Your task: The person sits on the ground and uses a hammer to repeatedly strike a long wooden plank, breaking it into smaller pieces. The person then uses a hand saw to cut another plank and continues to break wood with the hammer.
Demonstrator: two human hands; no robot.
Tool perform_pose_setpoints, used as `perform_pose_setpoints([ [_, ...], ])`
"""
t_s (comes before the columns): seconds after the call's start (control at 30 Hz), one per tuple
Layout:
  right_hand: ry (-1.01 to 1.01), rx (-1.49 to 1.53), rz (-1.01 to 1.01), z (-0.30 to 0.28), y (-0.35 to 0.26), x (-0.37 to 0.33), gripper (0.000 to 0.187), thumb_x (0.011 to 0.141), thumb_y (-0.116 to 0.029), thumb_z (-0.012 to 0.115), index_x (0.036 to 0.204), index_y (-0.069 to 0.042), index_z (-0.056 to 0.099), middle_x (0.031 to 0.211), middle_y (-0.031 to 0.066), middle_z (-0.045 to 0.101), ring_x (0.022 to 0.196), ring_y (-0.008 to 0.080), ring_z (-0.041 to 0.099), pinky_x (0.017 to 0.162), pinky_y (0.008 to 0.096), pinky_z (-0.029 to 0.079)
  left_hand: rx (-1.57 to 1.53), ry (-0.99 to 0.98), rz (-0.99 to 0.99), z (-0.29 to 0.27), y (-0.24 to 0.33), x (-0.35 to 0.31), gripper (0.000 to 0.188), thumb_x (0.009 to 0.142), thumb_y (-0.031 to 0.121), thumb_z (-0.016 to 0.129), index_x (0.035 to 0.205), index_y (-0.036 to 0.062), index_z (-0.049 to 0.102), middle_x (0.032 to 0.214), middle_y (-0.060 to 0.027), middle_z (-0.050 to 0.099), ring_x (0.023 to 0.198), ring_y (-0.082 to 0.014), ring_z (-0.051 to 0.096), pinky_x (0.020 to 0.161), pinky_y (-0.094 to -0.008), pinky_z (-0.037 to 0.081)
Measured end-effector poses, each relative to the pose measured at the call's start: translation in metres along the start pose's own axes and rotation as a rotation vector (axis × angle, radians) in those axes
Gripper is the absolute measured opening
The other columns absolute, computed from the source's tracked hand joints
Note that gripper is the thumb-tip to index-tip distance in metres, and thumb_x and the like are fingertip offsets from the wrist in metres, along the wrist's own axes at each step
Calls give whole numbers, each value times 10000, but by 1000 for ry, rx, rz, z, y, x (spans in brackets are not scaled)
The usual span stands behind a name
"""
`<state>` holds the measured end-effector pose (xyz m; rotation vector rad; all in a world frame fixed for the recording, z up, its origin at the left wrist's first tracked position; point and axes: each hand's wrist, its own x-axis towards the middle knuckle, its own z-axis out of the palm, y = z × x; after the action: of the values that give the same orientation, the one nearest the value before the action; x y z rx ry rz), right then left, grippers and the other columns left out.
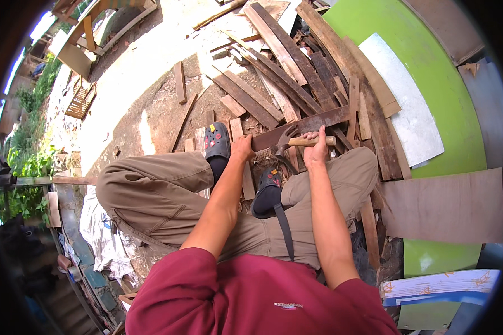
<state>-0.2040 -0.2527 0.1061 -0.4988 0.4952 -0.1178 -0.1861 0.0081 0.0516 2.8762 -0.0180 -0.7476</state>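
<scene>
A dark wooden board (330,118) lies crosswise in front of my legs, sloping up to the right. My left hand (242,148) is wrapped round its left end. In my right hand (317,147) is a claw hammer with a pale wooden handle (299,142), its fingers closed round the handle. The metal hammer head (285,138) points left and sits against or just before the board; I cannot tell whether they touch. My dark clogs (217,139) are on either side of the board's left part, close to the left hand.
Long planks (285,67) lie piled ahead, several at angles. A loose short plank (180,82) rests on the dirt ground. To the right are a green panel (458,111) and a pale sheet (399,92). A plastic crate (81,99) stands far left; white cloth (103,234) lies nearer.
</scene>
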Motion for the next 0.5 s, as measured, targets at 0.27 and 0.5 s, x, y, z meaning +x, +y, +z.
perform_pose_setpoints([
  [0.27,17,129,-92,29,-22,-23,429,1008,-405,622,722,-143,440,683,-4,425,693,146,437,778,327,426,-53,241,115,-29,5,-20,771,570,265,890,1167,-25,498,1203,-238,598,1199,-402,563,999,-461,507],
  [0.5,-274,201,-383,105,-79,-33,396,1036,-326,547,714,-135,418,681,24,426,745,205,461,916,408,412,-161,519,289,-133,50,-18,730,571,274,876,1096,-15,460,1076,-232,593,1036,-419,618,890,-474,528],
])
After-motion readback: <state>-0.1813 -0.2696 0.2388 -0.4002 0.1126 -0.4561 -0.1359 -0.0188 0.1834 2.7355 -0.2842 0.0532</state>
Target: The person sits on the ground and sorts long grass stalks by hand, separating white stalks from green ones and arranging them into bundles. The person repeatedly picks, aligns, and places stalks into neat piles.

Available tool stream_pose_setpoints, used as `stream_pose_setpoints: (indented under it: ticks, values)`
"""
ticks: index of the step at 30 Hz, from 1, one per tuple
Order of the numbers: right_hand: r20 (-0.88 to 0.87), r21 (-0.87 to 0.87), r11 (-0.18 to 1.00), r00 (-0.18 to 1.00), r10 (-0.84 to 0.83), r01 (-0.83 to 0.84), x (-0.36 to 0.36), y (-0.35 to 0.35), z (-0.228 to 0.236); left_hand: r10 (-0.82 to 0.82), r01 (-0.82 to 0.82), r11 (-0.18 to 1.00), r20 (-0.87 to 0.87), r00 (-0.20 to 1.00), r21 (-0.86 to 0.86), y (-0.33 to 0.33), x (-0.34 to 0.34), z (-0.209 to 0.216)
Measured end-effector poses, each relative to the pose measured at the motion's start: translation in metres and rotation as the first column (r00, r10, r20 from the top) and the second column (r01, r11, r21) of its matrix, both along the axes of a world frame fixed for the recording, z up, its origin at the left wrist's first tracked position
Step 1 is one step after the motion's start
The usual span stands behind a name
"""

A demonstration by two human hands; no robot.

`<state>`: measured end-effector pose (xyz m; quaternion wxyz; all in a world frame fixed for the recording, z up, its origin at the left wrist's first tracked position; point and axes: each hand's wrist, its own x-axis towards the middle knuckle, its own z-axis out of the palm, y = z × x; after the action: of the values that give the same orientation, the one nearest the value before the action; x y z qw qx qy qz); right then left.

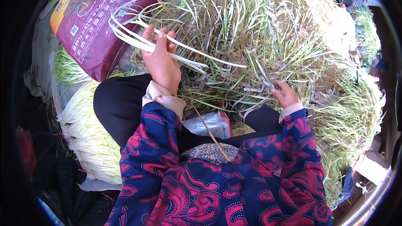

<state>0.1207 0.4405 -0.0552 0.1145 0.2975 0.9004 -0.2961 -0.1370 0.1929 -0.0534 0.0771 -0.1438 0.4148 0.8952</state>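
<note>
My left hand (162, 60) is raised, palm toward me, fingers closed around a few long chive stalks (190, 63). White at the stems, these stalks loop back on the far left and their cut ends point right. Lower and to the right, my right hand (285, 95) pinches thin pale leaf strips (264, 79), slightly blurred, just over the heap. Beneath both hands spreads a large heap of loose green and withered leaves (268, 25). A dry straw-coloured stem (209, 132) lies across my lap, slanting toward my waist.
A purple and yellow printed sack (100, 12) leans at the far left. Neat bundles of pale chives (90, 136) lie along my left side. A clear plastic packet with a red edge (207, 124) rests between my knees. More greens (366, 33) are at the far right.
</note>
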Motion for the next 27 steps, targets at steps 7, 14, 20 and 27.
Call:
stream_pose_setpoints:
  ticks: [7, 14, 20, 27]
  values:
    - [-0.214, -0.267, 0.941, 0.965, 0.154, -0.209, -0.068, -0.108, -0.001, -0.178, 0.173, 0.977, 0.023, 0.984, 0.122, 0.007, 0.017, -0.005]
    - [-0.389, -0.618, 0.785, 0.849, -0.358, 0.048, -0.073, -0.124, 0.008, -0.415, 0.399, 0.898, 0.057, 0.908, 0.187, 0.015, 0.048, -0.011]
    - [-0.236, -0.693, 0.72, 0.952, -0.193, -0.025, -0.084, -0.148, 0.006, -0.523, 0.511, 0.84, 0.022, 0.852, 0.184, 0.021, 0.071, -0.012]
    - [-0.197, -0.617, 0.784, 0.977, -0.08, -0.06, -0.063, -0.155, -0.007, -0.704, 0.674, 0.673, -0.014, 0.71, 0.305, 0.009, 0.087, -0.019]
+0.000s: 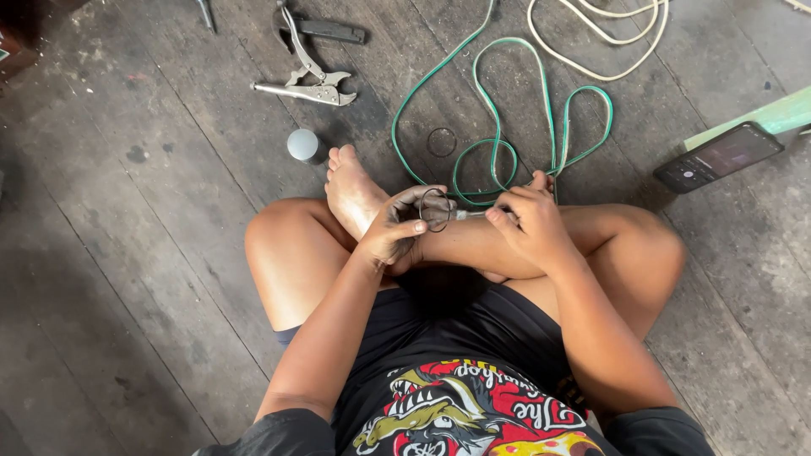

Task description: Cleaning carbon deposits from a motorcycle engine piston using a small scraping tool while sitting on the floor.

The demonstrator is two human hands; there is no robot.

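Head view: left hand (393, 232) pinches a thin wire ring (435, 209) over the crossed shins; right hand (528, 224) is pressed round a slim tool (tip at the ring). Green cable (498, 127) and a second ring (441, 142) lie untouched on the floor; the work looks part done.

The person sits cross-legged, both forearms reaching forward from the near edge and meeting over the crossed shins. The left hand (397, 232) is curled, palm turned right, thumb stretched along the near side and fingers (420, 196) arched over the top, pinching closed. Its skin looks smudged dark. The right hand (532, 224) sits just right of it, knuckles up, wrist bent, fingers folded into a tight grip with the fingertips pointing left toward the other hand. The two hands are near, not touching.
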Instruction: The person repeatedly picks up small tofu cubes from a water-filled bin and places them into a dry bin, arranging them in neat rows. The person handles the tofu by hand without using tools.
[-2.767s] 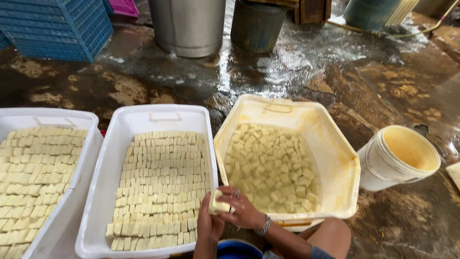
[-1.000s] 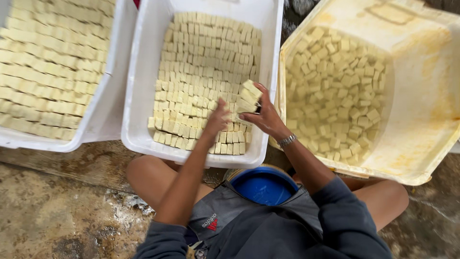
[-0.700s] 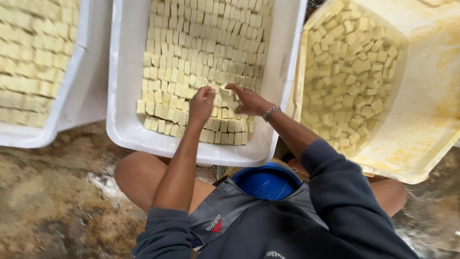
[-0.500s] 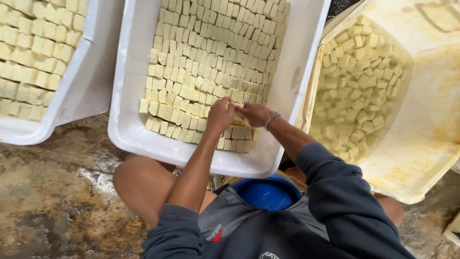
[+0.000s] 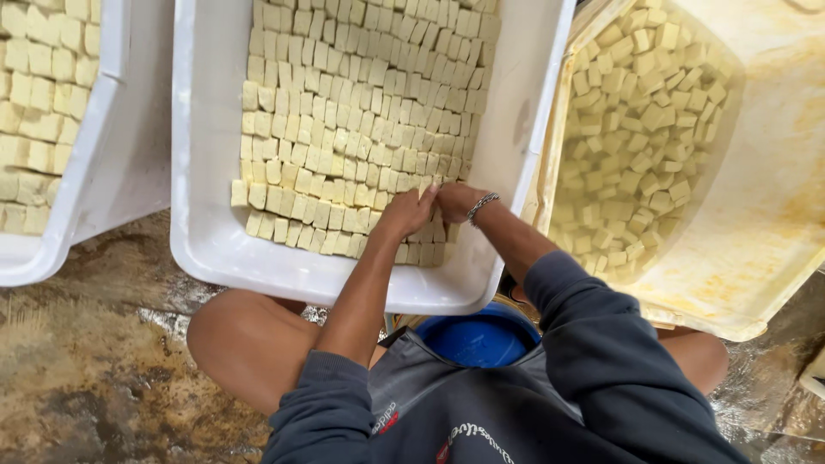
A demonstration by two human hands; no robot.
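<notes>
My left hand [image 5: 406,213] and right hand [image 5: 455,200] meet over the near right corner of the middle white tub [image 5: 206,249], both grips pinched on one pale tofu cube [image 5: 424,191] held just above the packed rows of cubes [image 5: 361,112]. To the right sits a tilted yellow tub [image 5: 773,215] of loose cubes; to the left, another white tub [image 5: 94,172] of rows. A blue bucket [image 5: 477,337] sits between my knees on the wet floor [image 5: 77,378].

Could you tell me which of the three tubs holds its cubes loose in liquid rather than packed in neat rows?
The yellowish tub on the right: its cubes lie scattered in cloudy liquid. The middle white tub and the left white tub hold tight rows.
</notes>
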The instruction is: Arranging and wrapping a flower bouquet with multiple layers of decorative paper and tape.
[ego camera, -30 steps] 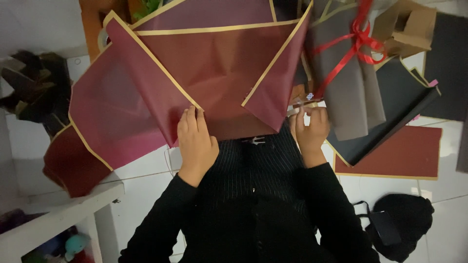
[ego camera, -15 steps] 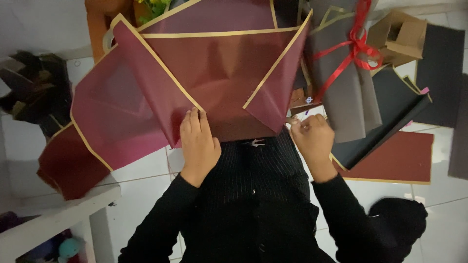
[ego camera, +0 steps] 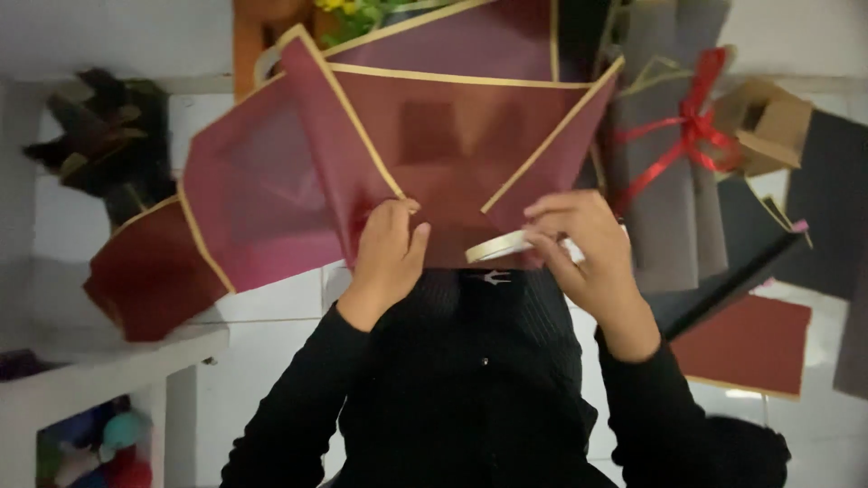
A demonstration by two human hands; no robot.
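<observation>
- Pinching the gathered base of the maroon wrap (ego camera: 452, 136), the left hand (ego camera: 384, 258) holds its gold-edged folds together.
- Right hand (ego camera: 588, 248) grips a tape roll (ego camera: 499, 246), touching the wrap's lower edge.
- Grey sheets tied with red ribbon (ego camera: 683, 136) lie just right of the wrap.
- Dark red sheet (ego camera: 750, 343) lies on the floor, lower right.

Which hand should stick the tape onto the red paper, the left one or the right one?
Probably the right hand: it already holds the tape roll against the maroon wrapping paper. The left hand is pinching the folded paper together, so it looks better placed to keep holding.
</observation>
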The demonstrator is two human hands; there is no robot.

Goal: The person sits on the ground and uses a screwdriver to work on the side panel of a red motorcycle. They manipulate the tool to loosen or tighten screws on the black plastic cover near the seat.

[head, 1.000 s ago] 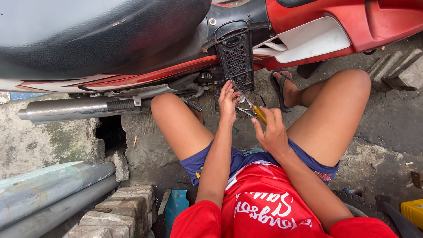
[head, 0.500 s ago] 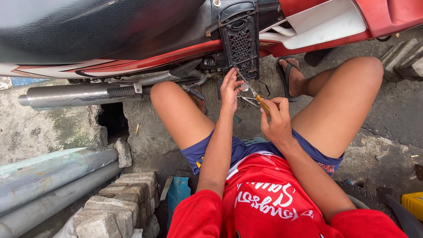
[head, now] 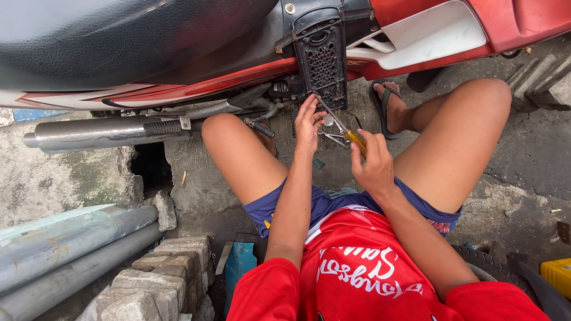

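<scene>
Head view, person seated on the ground beside a red motorbike (head: 416, 35), knees up. Right hand (head: 373, 166) is wrapped around the yellow handle of a screwdriver (head: 345, 132); fingers pressed together around it, thumb on top. The shaft runs up and left from the fist, tip at the lower edge of the black grille (head: 322, 62). Left hand (head: 308, 122) has its fingers spread loosely, fingertips touching the grille's bottom edge just beside the tip.

Risks, as judged: the tip sits right next to the left fingertips, so a slip off the fastener could jab them. The shaft meets the work at a slant; that angle could make the tip ride out and chew the head. Whether the tip is seated in a screw cannot be told. A freed screw could drop to the rough concrete (head: 523, 154) between the legs.
</scene>
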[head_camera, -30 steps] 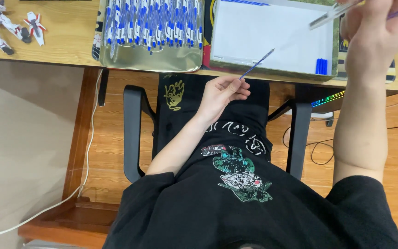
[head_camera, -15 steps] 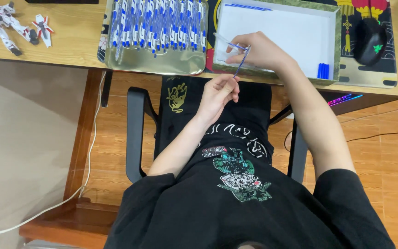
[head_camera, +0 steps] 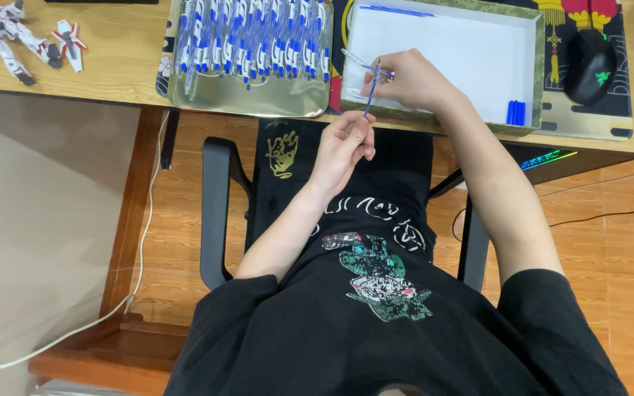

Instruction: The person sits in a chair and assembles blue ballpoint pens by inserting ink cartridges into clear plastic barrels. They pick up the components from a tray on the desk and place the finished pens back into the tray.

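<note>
My left hand (head_camera: 343,143) is held just below the desk edge and pinches the lower end of a thin blue pen refill (head_camera: 370,92) that points up. My right hand (head_camera: 414,81) rests over the front left corner of a white box with a green rim (head_camera: 537,81) and grips a clear pen barrel (head_camera: 354,60). The barrel's end meets the top of the refill. The two hands are a few centimetres apart.
A gold tray (head_camera: 247,104) holding several blue-and-white pens sits to the left of the box. Blue refills (head_camera: 515,112) lie in the box's right corner. A black mouse (head_camera: 588,66) is at the right, a white toy robot (head_camera: 9,37) at the far left, and a black chair (head_camera: 214,213) below.
My right hand came down from the upper right with the clear barrel and now sits at the box corner beside my left hand. The refill has tipped more upright.
</note>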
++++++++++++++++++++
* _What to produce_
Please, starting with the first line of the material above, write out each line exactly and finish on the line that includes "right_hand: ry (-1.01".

* _Written solution_
Your task: The person sits on the ground and uses a hammer to repeatedly strike a long wooden plank, breaking it into smaller pieces. The person then uses a hand saw to cut another plank and continues to break wood with the hammer.
Demonstrator: two human hands; no robot.
Tool perform_pose_setpoints, used as `perform_pose_setpoints([ [_, ...], ])`
"""
t_s (comes before the columns): seconds after the call's start (control at 30 Hz), one per tuple
Layout:
  right_hand: ry (-1.01 to 1.01), rx (-1.49 to 1.53), rz (-1.01 to 1.01), z (-0.30 to 0.28), y (-0.35 to 0.26), x (-0.37 to 0.33), gripper (0.000 to 0.187), thumb_x (0.011 to 0.141), thumb_y (-0.116 to 0.029), thumb_z (-0.012 to 0.115), index_x (0.036 to 0.204), index_y (-0.069 to 0.042), index_z (-0.056 to 0.099), middle_x (0.031 to 0.211), middle_y (-0.031 to 0.066), middle_z (-0.045 to 0.101), ring_x (0.022 to 0.196), ring_y (-0.008 to 0.080), ring_z (-0.041 to 0.099), pinky_x (0.017 to 0.162), pinky_y (0.008 to 0.096), pinky_z (-0.029 to 0.079)

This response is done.